The iconic London Underground map

The first maps of the London Underground appeared in 1908. For the previous 45 years, posters and wayfinding systems showed only the separate lines, but with the launch of the networked Underground brand, passengers were given the opportunity to see a joined-up transport system, overlaid on a street map of London. It wasn’t a pretty sight. Messy and confusing, it was no surprise that as the system grew over the next 20 years many iterations were produced. The underlying streets got fainter but as more stations were added, the map itself, still constrained by the geography of the capital, got denser.

In 1931 an unemployed draughtsman called Harry Beck designed a new map for the London Underground. He did away with the concept of geography and produced a schematic design based on the stations rather than on the city. He sent it in to the Underground’s press office – but it was rejected. Not only was it was felt to be too radical but there was ambivalence towards Beck. He was a draughtsman, a technician – not from the Design and Industries Association, the members of which Frank Pick, the London Transport Passenger Board’s CEO, had always turned to for design ideas. Undeterred Beck made some minor modifications. “It seemed like that was the end of it,” said Beck, “But I did not lose hope and the following year I decided to have one more try.”

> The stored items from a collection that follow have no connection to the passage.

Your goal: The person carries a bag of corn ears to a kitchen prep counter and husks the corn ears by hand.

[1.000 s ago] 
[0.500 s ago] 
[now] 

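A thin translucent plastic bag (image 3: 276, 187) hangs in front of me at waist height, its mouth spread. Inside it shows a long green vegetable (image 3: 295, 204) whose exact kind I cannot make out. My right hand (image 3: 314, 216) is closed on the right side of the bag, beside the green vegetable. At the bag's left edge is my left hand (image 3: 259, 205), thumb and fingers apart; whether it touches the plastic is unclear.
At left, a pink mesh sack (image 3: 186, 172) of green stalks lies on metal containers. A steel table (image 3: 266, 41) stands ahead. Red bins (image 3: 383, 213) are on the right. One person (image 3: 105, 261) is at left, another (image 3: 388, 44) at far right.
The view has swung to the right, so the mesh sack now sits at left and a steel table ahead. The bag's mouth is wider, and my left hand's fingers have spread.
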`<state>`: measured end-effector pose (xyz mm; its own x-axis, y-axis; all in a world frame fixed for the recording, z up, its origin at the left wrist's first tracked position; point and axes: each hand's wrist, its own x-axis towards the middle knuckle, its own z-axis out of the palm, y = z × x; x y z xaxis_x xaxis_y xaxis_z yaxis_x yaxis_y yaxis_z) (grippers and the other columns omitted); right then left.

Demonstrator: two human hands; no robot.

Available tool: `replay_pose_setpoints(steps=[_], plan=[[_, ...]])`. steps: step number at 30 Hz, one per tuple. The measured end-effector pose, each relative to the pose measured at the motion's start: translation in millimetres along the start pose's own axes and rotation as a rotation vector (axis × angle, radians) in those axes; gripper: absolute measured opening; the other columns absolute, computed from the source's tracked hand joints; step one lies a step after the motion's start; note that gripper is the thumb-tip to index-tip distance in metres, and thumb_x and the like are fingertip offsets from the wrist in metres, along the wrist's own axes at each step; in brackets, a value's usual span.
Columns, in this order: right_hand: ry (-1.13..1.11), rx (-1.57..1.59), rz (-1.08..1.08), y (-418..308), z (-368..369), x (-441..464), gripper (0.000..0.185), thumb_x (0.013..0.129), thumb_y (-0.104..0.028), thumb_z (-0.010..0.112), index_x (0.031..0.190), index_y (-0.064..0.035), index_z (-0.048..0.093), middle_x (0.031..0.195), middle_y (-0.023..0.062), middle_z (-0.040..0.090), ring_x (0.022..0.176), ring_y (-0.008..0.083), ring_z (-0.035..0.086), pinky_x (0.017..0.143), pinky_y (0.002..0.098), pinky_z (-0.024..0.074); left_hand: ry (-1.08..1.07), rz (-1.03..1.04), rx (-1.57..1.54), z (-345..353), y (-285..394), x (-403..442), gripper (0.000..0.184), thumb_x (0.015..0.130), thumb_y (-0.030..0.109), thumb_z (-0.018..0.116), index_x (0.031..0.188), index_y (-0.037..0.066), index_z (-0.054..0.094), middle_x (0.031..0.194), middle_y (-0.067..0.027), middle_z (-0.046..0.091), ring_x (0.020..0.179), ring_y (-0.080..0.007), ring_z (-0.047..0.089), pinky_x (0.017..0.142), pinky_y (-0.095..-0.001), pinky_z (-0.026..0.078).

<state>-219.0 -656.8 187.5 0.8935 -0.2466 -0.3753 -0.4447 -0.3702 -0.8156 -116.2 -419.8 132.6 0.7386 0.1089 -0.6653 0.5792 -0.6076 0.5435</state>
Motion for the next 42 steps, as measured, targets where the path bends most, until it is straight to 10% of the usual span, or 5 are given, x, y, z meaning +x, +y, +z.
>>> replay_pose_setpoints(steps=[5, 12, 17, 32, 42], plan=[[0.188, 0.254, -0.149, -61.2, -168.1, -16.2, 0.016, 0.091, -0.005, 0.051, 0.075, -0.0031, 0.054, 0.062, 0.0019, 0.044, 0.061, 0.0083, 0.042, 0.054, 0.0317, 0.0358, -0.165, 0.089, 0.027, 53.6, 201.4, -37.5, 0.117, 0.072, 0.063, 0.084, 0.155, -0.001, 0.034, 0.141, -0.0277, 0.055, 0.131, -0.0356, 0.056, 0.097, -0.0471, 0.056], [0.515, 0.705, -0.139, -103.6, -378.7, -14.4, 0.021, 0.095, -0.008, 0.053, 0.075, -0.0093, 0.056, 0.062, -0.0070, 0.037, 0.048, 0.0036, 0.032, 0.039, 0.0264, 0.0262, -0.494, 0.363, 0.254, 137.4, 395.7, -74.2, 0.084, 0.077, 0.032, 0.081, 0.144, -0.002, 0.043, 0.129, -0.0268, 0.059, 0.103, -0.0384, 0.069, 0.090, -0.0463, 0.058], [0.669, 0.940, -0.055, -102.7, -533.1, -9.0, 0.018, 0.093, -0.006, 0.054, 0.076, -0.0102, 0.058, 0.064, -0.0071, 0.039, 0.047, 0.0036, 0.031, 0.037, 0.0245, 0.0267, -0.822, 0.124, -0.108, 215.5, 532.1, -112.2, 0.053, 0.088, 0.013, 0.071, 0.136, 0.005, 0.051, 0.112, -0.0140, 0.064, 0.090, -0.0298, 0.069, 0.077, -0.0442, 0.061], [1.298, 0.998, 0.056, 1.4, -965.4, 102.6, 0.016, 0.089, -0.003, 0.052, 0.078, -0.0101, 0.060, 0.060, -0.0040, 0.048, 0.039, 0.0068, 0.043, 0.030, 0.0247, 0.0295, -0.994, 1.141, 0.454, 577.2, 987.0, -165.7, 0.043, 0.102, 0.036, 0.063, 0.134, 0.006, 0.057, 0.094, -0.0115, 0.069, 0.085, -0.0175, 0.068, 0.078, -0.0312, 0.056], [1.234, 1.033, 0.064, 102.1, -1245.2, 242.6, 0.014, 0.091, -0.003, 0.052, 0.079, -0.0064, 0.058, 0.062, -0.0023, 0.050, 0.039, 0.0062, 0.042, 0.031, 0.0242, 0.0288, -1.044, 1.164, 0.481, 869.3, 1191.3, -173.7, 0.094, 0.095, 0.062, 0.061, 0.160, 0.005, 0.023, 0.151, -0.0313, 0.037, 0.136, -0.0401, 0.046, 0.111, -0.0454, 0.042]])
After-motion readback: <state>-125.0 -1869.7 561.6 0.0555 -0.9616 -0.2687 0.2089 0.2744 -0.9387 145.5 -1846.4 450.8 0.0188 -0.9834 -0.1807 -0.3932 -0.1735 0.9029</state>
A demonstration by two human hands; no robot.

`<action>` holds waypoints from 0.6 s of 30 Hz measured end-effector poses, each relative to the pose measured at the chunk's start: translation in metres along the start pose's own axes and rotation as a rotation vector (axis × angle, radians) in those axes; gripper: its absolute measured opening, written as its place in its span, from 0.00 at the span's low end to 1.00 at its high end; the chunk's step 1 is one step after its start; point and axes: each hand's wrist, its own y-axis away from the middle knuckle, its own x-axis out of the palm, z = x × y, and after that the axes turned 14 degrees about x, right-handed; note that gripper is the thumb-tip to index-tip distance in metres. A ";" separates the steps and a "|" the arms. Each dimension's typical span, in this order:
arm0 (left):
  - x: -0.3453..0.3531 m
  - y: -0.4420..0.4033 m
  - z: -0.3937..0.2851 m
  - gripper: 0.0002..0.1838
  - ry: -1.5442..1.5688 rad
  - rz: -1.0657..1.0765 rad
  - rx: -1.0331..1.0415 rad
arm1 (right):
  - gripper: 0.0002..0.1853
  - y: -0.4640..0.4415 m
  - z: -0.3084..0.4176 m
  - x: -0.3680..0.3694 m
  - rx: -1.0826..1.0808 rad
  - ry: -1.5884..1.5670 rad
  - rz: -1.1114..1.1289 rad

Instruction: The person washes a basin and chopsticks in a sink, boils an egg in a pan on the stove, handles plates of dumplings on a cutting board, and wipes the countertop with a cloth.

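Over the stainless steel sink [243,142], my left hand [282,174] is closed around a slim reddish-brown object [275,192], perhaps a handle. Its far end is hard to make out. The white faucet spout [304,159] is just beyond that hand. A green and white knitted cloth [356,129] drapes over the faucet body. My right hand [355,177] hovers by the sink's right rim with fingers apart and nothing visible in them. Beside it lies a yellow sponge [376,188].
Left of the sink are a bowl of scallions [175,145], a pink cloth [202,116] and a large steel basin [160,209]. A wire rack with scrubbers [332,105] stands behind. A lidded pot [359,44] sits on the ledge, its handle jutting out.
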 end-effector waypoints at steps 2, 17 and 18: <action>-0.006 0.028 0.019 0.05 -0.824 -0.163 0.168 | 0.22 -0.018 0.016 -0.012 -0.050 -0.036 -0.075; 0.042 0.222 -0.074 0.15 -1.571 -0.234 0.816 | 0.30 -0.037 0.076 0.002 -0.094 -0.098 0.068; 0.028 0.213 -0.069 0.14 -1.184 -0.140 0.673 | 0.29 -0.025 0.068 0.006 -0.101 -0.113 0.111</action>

It was accepted, trialled and almost instantly became one of the most iconic pieces of British design, its concept adopted by other rapid transit systems around the world. More a diagram than a map, the design has been celebrated on t-shirts, mugs and even British stamps.

Maps of meaning

The Lioness line
Celebrating the England women’s football squad, winners of the 2022 UEFA women’s Championship and runners-up in the 2023 FIFA Women’s World Cup

The Mildmay line
Honouring the Mildmay hospital for its groundbreaking work in the field of HIV and AIDS

The Windrush line
Her Majesty’s Transport ship Windrush became a symbol of the generation of Commonwealth citizens who came to live in Britain in the ‘50s and ‘60s

The Weaver line
Commemorating 700 years of immigrants – Flemish, Jewish, Asian and others – that made a name for Britain’s textiles and garment industry

The Suffragette line
Recognising the women’s suffragette movement, with the line finishing in Barking, home of Annie Huggett, the UK’s longest surviving suffragist.

The Liberty line
This line finishes in the London Borough of Havering, one of the original chartered Liberty manors, which gave residents its own judicial governance and a freedom from taxation


This article was taken from Transform magazine Q1, 2024. You can subscribe to the print edition here.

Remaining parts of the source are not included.